Task prompt: Only the lines from the beginning of the entries through the one that holds "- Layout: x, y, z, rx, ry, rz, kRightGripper" may appear in the answer, written out exactly and free of pictures.

Records from a collection:
== Segment start ==

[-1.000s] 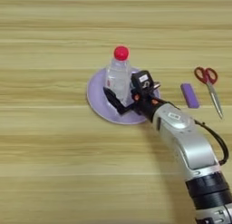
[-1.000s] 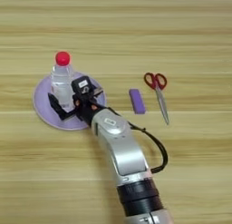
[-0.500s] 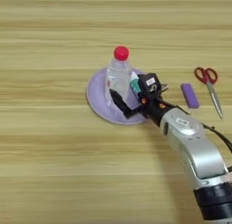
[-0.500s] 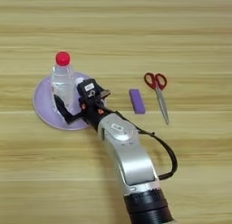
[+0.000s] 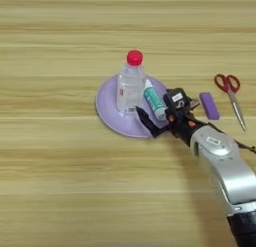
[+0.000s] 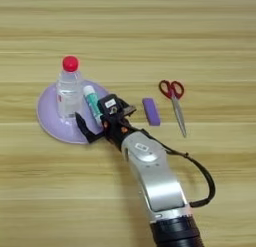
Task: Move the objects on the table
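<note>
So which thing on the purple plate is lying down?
The tube. It lies flat on the plate, right of the bottle, which stands upright with its red cap on top.

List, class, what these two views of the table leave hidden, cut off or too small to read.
1. Lower end of the white tube: hidden behind the claw in both views.
2. Whether the claw's second finger touches the tube: covered by the claw's body.
3. Print on the tube's green label: too small.
4. Near rim of the purple plate: partly covered by the claw.
5. Silver forearm: cut off by the bottom edge.
</note>
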### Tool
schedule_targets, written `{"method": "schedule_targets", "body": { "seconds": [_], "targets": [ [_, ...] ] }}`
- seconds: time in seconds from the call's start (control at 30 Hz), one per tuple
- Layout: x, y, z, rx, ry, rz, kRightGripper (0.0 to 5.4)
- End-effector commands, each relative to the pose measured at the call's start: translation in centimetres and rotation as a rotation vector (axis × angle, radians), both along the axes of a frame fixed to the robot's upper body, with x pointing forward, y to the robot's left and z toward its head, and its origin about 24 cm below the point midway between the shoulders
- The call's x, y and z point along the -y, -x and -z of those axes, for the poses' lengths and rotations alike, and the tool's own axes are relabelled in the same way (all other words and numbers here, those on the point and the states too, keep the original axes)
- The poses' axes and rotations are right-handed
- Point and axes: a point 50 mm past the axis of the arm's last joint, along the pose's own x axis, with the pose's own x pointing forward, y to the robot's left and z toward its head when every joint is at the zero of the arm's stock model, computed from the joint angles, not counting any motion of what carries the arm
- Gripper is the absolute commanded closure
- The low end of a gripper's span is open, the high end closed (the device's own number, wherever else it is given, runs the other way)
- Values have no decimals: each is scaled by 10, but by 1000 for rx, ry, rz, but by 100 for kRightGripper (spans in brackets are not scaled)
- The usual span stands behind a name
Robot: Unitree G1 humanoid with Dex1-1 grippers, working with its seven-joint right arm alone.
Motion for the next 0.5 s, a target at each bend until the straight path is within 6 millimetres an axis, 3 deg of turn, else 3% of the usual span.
{"method": "schedule_targets", "body": {
  "seconds": [0.03, 0.5],
  "targets": [
    [7, -9, -23, 117, 26, 6, 4],
    [10, -17, -10, 60, 31, 25, 4]
  ]
}}
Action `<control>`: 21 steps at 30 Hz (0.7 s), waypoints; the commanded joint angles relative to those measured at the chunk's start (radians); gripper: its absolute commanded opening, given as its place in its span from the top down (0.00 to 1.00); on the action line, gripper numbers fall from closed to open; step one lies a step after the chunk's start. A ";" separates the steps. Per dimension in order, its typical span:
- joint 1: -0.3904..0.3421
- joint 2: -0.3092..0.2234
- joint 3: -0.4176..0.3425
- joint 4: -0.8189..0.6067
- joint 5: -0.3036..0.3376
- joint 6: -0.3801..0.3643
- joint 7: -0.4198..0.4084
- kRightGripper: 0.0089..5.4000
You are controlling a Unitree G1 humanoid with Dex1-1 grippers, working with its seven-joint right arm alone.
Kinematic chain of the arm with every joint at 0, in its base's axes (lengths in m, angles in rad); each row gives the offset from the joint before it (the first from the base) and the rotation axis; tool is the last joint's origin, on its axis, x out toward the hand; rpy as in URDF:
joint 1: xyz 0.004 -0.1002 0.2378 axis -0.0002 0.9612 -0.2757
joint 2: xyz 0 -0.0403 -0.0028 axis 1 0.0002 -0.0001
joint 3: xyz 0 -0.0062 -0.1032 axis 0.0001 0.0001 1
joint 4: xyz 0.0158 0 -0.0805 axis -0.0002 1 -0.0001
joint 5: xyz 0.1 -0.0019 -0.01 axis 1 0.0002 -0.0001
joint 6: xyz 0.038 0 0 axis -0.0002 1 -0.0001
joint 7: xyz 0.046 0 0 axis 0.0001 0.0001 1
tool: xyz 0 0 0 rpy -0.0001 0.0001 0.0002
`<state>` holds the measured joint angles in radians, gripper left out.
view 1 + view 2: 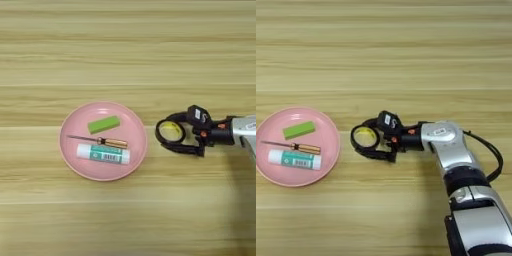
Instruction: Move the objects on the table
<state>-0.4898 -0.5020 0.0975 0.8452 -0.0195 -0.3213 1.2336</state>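
Gripper: my gripper (pixel 172 136) sits right of centre in the frame, its two black fingers spread apart, one above and one below the tape ring (pixel 170 131); I cannot tell whether they press on it yet.
Tape ring: a small black ring with a yellow inside, flat on the worktop (pixel 125 45), just right of the pink plate (pixel 70 160) and not touching it.
Plate: left of centre, holding three things.
Screwdriver: the screwdriver (pixel 100 140) lies across the middle of the plate, metal tip toward picture left.
Glue stick: the glue stick (pixel 103 154) lies just below the screwdriver, nearly parallel to it.
Green block: a green block (pixel 104 124) rests in the upper part of the plate.
Risk, ring: if I close off-centre, I judge the ring could slide or squirt out along the smooth wood.
Risk, plate: carrying the ring left, a low finger could catch the rim and jolt the plate, rolling the glue stick.
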 commanded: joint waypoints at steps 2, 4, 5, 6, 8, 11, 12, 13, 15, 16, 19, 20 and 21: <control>-0.058 -0.043 -0.005 -0.032 0.000 -0.011 -0.021 0.25; -0.057 -0.041 -0.005 -0.033 0.003 -0.011 -0.019 0.25; -0.058 -0.041 -0.006 -0.032 0.003 -0.013 -0.019 0.25; -0.059 -0.040 -0.007 -0.031 0.003 -0.014 -0.021 0.25; -0.063 -0.039 -0.010 -0.026 0.006 -0.016 -0.026 0.25; -0.075 -0.030 -0.022 -0.023 0.020 -0.014 -0.034 0.25; -0.081 -0.026 -0.028 -0.022 0.027 -0.012 -0.038 0.25; -0.086 -0.023 -0.033 -0.021 0.034 -0.011 -0.041 0.25; -0.096 -0.016 -0.041 -0.016 0.041 -0.014 -0.049 0.25; -0.102 -0.012 -0.045 -0.014 0.043 -0.015 -0.053 0.25; -0.113 -0.002 -0.055 -0.014 0.051 -0.015 -0.063 0.25; -0.116 0.000 -0.058 -0.015 0.055 -0.015 -0.064 0.25; -0.119 0.004 -0.062 -0.017 0.061 -0.014 -0.063 0.25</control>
<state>-0.5173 -0.4818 0.0675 0.8695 0.0067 -0.3275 1.2068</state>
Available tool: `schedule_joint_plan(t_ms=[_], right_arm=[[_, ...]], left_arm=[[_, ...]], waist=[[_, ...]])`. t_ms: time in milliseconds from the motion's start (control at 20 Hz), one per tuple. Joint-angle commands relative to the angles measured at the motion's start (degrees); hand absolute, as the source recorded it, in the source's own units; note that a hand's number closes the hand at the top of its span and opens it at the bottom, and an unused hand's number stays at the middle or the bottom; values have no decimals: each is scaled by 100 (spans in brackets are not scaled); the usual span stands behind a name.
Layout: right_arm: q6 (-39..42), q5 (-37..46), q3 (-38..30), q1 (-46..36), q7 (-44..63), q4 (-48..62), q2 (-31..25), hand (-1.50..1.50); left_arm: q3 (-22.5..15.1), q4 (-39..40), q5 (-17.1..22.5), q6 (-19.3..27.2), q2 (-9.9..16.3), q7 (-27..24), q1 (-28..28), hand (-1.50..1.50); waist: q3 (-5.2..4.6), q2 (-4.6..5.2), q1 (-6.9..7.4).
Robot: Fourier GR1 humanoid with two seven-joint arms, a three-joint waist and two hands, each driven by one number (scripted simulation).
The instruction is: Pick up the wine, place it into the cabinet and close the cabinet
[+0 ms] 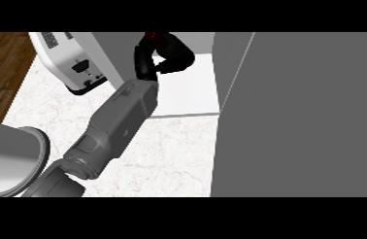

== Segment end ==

Reply to the task:
[-1.000s] 
[-1.000s] 
[-0.500s] 
[-0.500s] 
[+0.000s] 
[+0.000s] 
Task: Move the objects on the table
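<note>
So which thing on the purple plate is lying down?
The tube. It lies flat on the plate, right of the bottle, which stands upright with its red cap on top.

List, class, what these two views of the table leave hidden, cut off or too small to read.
1. Lower end of the white tube: hidden behind the claw in both views.
2. Whether the claw's second finger touches the tube: covered by the claw's body.
3. Print on the tube's green label: too small.
4. Near rim of the purple plate: partly covered by the claw.
5. Silver forearm: cut off by the bottom edge.
</note>
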### Tool
schedule_targets, written `{"method": "schedule_targets", "body": { "seconds": [_], "targets": [ [_, ...] ] }}`
- seconds: time in seconds from the call's start (control at 30 Hz), one per tuple
- Layout: x, y, z, rx, ry, rz, kRightGripper (0.0 to 5.4)

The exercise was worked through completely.